Particularly when phrases like “productive dialogue” try to capture aspirations that feel exhaustingly out of reach, it’s reasonable to question what it sounds like, or how it even starts. With what limited experience I have, these conversations seem to begin with things that have nothing to do with civics at all.

As an intern at the General Assembly, I was introduced to the idea that progress in politics is best achieved through politeness and genuine relationships outside of the chamber, where stretching a hand across the aisle isn’t just a strategy reserved for close votes, but for everyday business. While some say that this tradition has lost its currency in the past few decades, I’ve seen it as a model for productive conversations about the very problems public policy attempts to solve.

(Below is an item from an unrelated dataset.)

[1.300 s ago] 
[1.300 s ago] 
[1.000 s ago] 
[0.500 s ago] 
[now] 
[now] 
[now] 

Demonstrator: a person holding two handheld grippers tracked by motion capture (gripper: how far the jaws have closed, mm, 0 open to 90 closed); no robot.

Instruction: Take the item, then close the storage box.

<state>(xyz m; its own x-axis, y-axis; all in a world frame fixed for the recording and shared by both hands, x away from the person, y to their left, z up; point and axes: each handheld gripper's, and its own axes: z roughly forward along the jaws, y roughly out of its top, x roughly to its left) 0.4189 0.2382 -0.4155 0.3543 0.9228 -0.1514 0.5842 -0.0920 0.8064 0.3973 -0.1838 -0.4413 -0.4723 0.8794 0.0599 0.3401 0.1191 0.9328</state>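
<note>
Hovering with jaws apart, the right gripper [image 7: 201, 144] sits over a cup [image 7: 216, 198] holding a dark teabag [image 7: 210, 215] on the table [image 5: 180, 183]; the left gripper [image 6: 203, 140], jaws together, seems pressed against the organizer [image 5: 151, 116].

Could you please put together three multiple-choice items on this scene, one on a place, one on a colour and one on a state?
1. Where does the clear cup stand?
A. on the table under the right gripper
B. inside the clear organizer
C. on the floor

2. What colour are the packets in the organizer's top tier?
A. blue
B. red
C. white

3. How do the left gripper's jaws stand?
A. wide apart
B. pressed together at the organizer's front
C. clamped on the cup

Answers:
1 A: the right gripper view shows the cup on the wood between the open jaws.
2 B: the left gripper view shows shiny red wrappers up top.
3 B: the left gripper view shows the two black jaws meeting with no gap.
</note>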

If I had shown up at every door with a pitch that didn’t change based on who answered or what they said, I would have struggled to break through, let alone been able to hear about the genuine issues people were facing, particularly those that couldn’t be solved in one election cycle.

Even though it was a feverish sprint toward November 4th, with every voting metric hand-recorded and meticulously analyzed, I tried to keep sight of why I took this role to begin with.

It wasn’t to change people’s politics (I’ve already learned that it’s a fool’s errand) or even to start a career in campaigns — I’m still open to a lot of career paths. Instead, I think I wanted to prove to myself, and maybe anyone else feeling equally wary of the state of our civic discourse, that there was still the potential for engagement without compromising our humanity.

Sure enough, in these everyday relationships, under porch lights and across kitchen tables, the slow, sincere work of building trust and mutual respect seems to begin. Here, far from rigid agendas and stump speeches, lies the chance to foster a vibrant, resilient democracy — one conversation at a time.